TASK DIRECTIONS: Write out exactly, and only, the lines below from the line with "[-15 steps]" through the line with "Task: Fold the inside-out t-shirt"; pictures do not belong in the copy.

DATASET RECORDS:
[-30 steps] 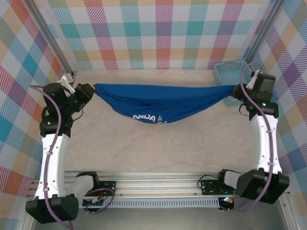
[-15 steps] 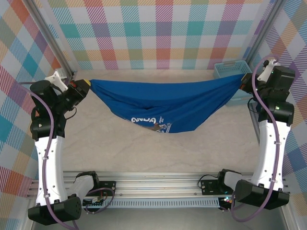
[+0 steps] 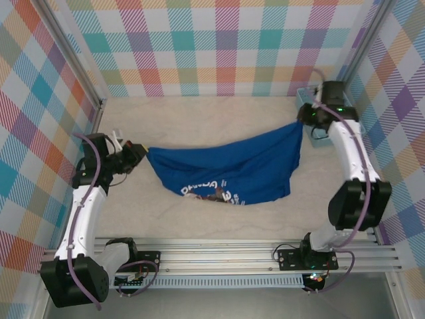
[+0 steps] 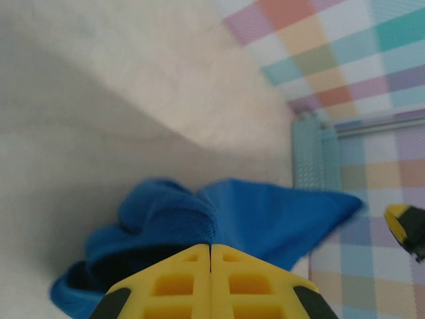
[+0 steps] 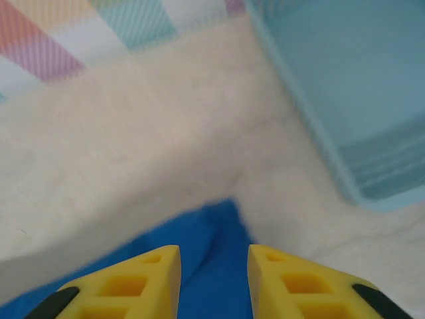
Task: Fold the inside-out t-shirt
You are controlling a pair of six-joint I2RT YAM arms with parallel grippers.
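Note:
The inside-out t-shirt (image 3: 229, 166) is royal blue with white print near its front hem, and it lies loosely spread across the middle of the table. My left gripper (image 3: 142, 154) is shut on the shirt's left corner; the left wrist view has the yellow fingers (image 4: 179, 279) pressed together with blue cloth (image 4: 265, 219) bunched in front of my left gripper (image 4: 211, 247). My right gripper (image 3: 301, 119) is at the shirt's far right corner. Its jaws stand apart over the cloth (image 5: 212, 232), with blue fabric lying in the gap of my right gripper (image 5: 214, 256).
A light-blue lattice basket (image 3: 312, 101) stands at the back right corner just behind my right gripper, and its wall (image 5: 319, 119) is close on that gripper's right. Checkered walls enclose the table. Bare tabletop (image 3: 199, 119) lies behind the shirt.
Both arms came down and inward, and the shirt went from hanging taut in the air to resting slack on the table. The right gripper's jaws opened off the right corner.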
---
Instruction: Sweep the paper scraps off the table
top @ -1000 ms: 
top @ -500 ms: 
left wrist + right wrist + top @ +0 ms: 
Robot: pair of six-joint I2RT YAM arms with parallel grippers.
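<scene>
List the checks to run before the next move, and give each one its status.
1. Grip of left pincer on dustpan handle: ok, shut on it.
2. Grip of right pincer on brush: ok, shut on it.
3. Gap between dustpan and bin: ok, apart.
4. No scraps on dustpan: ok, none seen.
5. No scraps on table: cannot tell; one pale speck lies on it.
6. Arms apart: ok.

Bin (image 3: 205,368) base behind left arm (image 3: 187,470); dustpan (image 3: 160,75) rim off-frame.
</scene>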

RESULT:
[-15 steps] 
[+0 steps] 
[+0 steps] 
[+0 steps] 
Task: Fold the inside-out t-shirt

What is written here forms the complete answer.